Prompt
Print the listing below exactly, images excluded.

Available data
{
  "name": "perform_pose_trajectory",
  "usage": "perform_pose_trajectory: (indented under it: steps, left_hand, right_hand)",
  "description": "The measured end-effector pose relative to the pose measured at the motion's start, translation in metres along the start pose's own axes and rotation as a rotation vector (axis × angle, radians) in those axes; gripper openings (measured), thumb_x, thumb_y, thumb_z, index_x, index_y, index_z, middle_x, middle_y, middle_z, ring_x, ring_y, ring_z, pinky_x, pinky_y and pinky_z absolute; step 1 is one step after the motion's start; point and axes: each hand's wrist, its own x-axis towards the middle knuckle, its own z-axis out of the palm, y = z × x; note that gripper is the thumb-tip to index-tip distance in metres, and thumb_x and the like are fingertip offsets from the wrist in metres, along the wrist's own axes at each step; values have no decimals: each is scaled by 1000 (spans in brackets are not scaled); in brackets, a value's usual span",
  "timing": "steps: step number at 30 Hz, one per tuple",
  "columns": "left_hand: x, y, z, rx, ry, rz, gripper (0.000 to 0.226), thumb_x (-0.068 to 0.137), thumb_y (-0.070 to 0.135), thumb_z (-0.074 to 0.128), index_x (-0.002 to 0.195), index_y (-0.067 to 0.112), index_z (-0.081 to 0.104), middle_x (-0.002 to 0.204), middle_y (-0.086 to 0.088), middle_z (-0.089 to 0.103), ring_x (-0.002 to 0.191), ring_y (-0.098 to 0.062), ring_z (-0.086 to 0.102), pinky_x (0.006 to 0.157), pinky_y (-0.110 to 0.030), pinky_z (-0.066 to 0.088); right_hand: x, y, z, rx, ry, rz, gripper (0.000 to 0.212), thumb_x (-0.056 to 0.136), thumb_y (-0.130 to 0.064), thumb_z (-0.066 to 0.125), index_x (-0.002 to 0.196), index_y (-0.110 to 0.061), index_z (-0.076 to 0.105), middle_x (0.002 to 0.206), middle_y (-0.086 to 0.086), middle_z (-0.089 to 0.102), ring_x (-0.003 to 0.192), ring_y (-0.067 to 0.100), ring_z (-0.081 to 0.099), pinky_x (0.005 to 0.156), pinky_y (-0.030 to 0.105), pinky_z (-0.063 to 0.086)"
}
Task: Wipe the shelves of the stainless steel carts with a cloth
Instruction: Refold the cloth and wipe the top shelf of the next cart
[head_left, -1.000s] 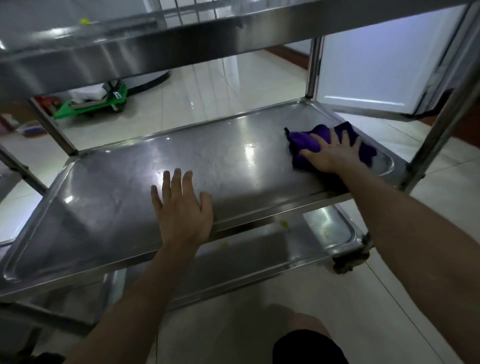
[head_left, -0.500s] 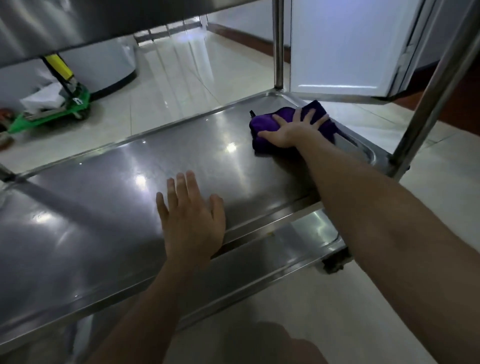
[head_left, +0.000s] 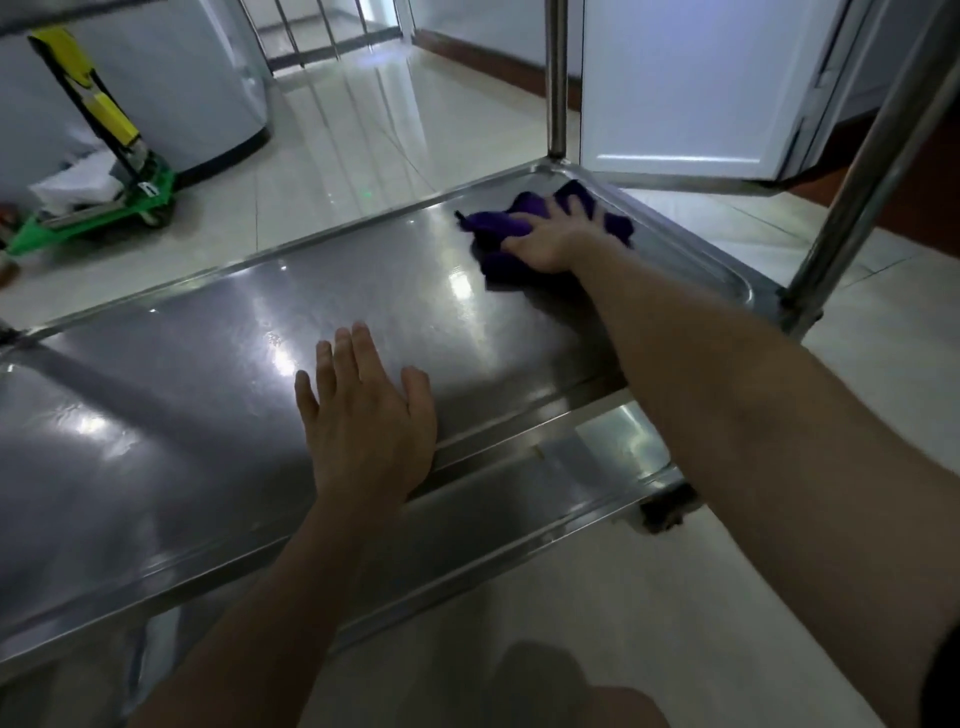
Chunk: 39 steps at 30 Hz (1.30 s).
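Note:
A stainless steel cart's middle shelf (head_left: 197, 395) fills the view, shiny with light reflections. A crumpled purple cloth (head_left: 501, 223) lies near its far right corner. My right hand (head_left: 550, 241) presses flat on the cloth with fingers spread. My left hand (head_left: 363, 415) rests flat on the shelf at its near edge, fingers straight. The lower shelf (head_left: 613, 441) shows beneath the near rim.
Upright cart posts stand at the far right corner (head_left: 557, 78) and near right (head_left: 857, 171). A white door (head_left: 691, 83) hangs open behind the cart. A green and yellow hand trolley (head_left: 104, 171) sits on the tiled floor at left, beside a grey appliance (head_left: 197, 78).
My right hand has slid the purple cloth toward the far right corner of the shelf. My head has dipped lower, so the top shelf has left the view. The left hand stays planted.

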Motion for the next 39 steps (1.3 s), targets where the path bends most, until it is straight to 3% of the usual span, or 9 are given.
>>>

Response to this exercise
{
  "name": "perform_pose_trajectory",
  "usage": "perform_pose_trajectory: (indented under it: steps, left_hand, right_hand)",
  "description": "The measured end-effector pose relative to the pose measured at the motion's start, translation in metres along the start pose's own axes and rotation as a rotation vector (axis × angle, radians) in those axes; gripper openings (measured), thumb_x, thumb_y, thumb_z, index_x, index_y, index_z, middle_x, middle_y, middle_z, ring_x, ring_y, ring_z, pinky_x, pinky_y and pinky_z absolute; step 1 is one step after the motion's start; point and axes: each hand's wrist, its own x-axis towards the middle knuckle, its own z-axis out of the palm, y = z × x; note that gripper is the thumb-tip to index-tip distance in metres, and thumb_x and the like are fingertip offsets from the wrist in metres, along the wrist's own axes at each step; values have no decimals: each is scaled by 1000 (spans in brackets are not scaled); in brackets, a value's usual span",
  "timing": "steps: step number at 30 Hz, one per tuple",
  "columns": "left_hand: x, y, z, rx, ry, rz, gripper (0.000 to 0.226), thumb_x (-0.068 to 0.137), thumb_y (-0.070 to 0.135), thumb_z (-0.074 to 0.128), index_x (-0.002 to 0.195), index_y (-0.067 to 0.112), index_z (-0.081 to 0.104), middle_x (-0.002 to 0.204), middle_y (-0.086 to 0.088), middle_z (-0.089 to 0.103), ring_x (-0.002 to 0.191), ring_y (-0.098 to 0.062), ring_z (-0.086 to 0.102), pinky_x (0.006 to 0.157), pinky_y (-0.110 to 0.030), pinky_z (-0.066 to 0.088); right_hand: x, y, z, rx, ry, rz, gripper (0.000 to 0.212), thumb_x (-0.056 to 0.136), thumb_y (-0.130 to 0.064), thumb_z (-0.066 to 0.125), index_x (-0.002 to 0.196), index_y (-0.110 to 0.061), index_z (-0.076 to 0.105), middle_x (0.002 to 0.206), middle_y (-0.086 to 0.086), middle_z (-0.089 to 0.102), ring_x (-0.003 to 0.192), ring_y (-0.067 to 0.100), ring_z (-0.081 to 0.099), pinky_x (0.005 to 0.156), pinky_y (-0.030 to 0.105), pinky_z (-0.063 to 0.086)"
}
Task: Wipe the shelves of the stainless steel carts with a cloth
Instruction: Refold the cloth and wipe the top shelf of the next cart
[head_left, -1.000s] 
[head_left, -0.500s] 
[head_left, +0.000s] 
Chunk: 39 steps at 30 Hz (1.30 s).
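Note:
A stainless steel cart's middle shelf (head_left: 197, 395) fills the view, shiny with light reflections. A crumpled purple cloth (head_left: 501, 223) lies near its far right corner. My right hand (head_left: 550, 241) presses flat on the cloth with fingers spread. My left hand (head_left: 363, 415) rests flat on the shelf at its near edge, fingers straight. The lower shelf (head_left: 613, 441) shows beneath the near rim.
Upright cart posts stand at the far right corner (head_left: 557, 78) and near right (head_left: 857, 171). A white door (head_left: 691, 83) hangs open behind the cart. A green and yellow hand trolley (head_left: 104, 171) sits on the tiled floor at left, beside a grey appliance (head_left: 197, 78).
My right hand has slid the purple cloth toward the far right corner of the shelf. My head has dipped lower, so the top shelf has left the view. The left hand stays planted.
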
Motion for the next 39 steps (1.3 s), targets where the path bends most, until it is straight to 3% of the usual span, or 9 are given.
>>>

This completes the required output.